1. El encuentro con Jesucristo.
El bautismo es la manera concreta como Jesucristo te encuentra en tu vida y te dice sígueme (Mc 2, 14). En él está en juego el ser mismo del cristiano. Uno no se hace cristiano por aprender una doctrina y practicarla sino por tener un encuentro con una persona, con Jesucristo, y comprender, a través de ese encuentro, que Él es el significado de la vida, que las cosas son como Él las ve (fe), que los anhelos del corazón son los que Él desvela y cumple a la vez (esperanza) y que la actitud correcta ante la realidad entera es la que Él proclama y vive (caridad).

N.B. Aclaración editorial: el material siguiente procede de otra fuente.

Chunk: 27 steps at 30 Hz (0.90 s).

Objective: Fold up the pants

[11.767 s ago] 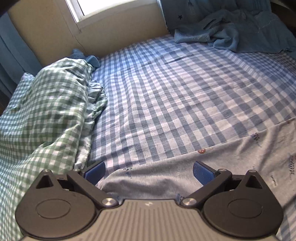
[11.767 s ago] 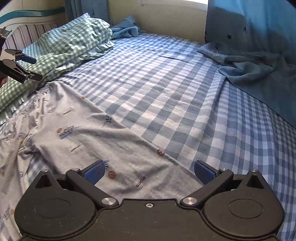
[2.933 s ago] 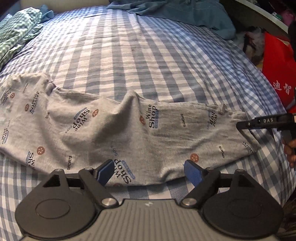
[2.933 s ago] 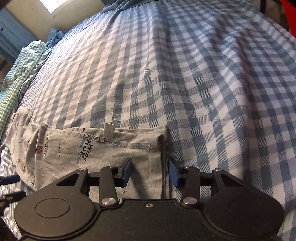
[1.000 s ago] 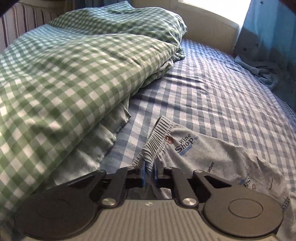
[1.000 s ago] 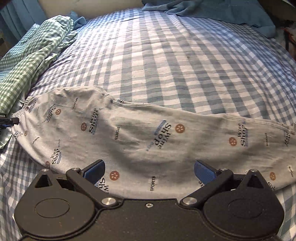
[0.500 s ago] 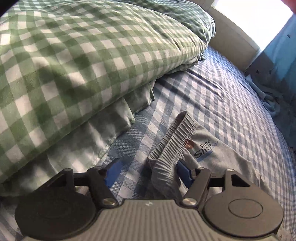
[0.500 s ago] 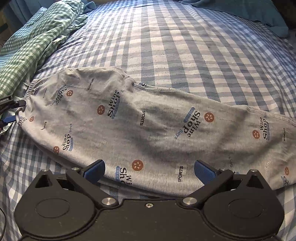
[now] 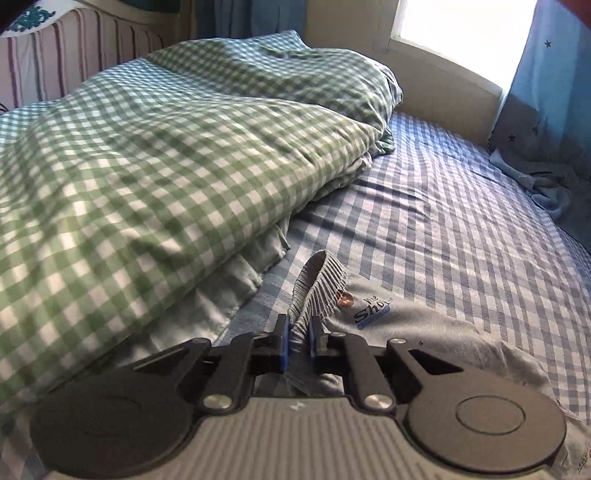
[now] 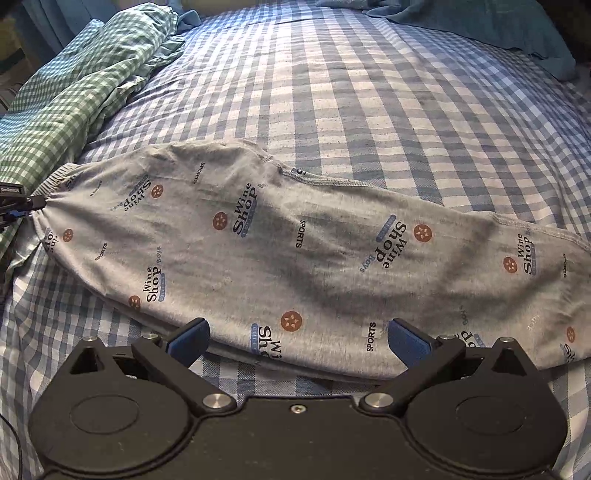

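Note:
Grey printed pants (image 10: 295,240) lie stretched out across the blue checked sheet (image 10: 369,92), legs folded together, waist at the left. In the left wrist view the gathered waistband (image 9: 321,277) runs between the blue pads of my left gripper (image 9: 298,332); its jaws are closing and pinch the fabric. From the right wrist view that left gripper (image 10: 14,206) is seen holding the waist end. My right gripper (image 10: 299,338) stands wide open over the near edge of the pants at mid-leg, with nothing gripped.
A green checked quilt (image 9: 147,166) is piled at the left, close beside the waistband. A blue blanket (image 10: 480,22) lies crumpled at the far side of the bed. A striped headboard (image 9: 55,66) and a bright window (image 9: 461,33) stand behind.
My left gripper's jaws opened beside the waistband half a second ago and have now closed on it again. My right gripper has drawn slightly closer to the pants and stays open.

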Tool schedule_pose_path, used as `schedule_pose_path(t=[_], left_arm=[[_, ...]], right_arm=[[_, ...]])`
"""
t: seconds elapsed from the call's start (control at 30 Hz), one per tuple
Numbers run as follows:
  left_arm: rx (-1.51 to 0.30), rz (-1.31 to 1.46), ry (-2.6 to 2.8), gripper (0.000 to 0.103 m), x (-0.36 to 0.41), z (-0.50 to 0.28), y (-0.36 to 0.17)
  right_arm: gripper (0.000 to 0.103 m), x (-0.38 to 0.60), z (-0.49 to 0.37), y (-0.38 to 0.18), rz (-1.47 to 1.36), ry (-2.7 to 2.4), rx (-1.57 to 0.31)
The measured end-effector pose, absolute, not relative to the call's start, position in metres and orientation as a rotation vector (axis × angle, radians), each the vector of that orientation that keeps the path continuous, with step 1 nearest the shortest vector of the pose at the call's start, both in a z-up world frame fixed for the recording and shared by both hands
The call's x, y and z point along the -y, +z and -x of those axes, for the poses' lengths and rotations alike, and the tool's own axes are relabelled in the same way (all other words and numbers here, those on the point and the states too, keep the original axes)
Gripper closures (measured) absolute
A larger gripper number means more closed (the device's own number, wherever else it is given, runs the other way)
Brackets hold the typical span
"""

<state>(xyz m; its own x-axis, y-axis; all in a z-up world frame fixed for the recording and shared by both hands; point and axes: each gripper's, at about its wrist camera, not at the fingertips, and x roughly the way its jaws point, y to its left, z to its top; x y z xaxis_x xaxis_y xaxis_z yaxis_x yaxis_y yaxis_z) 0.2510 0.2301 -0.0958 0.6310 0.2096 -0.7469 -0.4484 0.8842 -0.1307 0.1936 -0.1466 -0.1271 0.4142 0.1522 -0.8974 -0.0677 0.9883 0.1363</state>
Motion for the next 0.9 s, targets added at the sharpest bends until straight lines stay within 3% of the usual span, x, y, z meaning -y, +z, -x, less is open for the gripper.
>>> schedule_pose_path(t=[0.17, 0.27, 0.33, 0.4, 0.43, 0.67, 0.83, 0.9], left_arm=[[-0.853, 0.299, 0.409, 0.092, -0.239, -0.235, -0.114], [-0.941, 0.311, 0.393, 0.086, -0.249, -0.243, -0.135], [-0.915, 0.29, 0.403, 0.071, -0.248, -0.244, -0.128], [-0.833, 0.236, 0.423, 0.029, -0.239, -0.242, -0.115], [-0.795, 0.212, 0.417, 0.026, -0.233, -0.243, -0.109], [-0.778, 0.04, 0.191, 0.021, -0.18, -0.291, -0.111], [-1.013, -0.124, 0.237, 0.023, -0.153, -0.335, -0.159], [-0.999, -0.122, 0.257, 0.022, -0.15, -0.335, -0.156]], right_arm=[[0.001, 0.154, -0.19, -0.132, -0.112, 0.125, -1.148], [0.001, 0.155, -0.188, -0.138, -0.126, 0.124, -1.167], [0.001, 0.155, -0.186, -0.138, -0.126, 0.129, -1.165], [0.001, 0.158, -0.185, -0.138, -0.124, 0.135, -1.16], [0.001, 0.159, -0.184, -0.139, -0.125, 0.13, -1.161], [0.001, 0.169, -0.18, -0.143, -0.136, 0.121, -1.168], [0.001, 0.189, -0.173, -0.148, -0.123, 0.1, -1.187], [0.001, 0.202, -0.168, -0.149, -0.132, 0.077, -1.189]])
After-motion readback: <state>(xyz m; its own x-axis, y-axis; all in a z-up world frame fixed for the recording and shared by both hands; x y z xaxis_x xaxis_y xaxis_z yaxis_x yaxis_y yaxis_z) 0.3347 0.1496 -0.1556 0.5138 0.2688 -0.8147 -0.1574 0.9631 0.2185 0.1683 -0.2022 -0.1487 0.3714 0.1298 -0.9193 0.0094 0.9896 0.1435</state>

En ese encuentro uno comprende, además, que ver, sentir y actuar como Él actúa, es algo que no nace de la carne y de la sangre (Jn 1, 13), es decir, que no surge espontáneamente del hombre, de una decisión de su libertad, sino que es algo que sólo puede ocurrir si uno nace de lo alto (Jn 3, 3), si el propio ser es, de nuevo, remodelado, estructurado, según el querer y el actuar de Dios: el que no nazca de agua y de Espíritu no puede entrar en el Reino de Dios (Jn 3, 5). Por eso nadie puede hacerse cristiano a sí mismo, sino que tiene que ser hecho cristiano por otro, en realidad, por el mismo Dios. La libertad desempeña aquí un papel capital pero secundario: se trata de acoger lo que te es dado, lo que te es ofrecido y propuesto. Pero la iniciativa de la propuesta no es tuya, es de Dios. De ahí que para ser cristiano uno tenga que ser bautizado, es decir, tenga que agachar la cabeza -reconocer que no es la propia libertad la fuente última del significado- y acoger como un don del cielo el agua vivificadora que se derrama sobre él en el nombre del Padre y del Hijo y del Espíritu Santo (Mt 28, 19).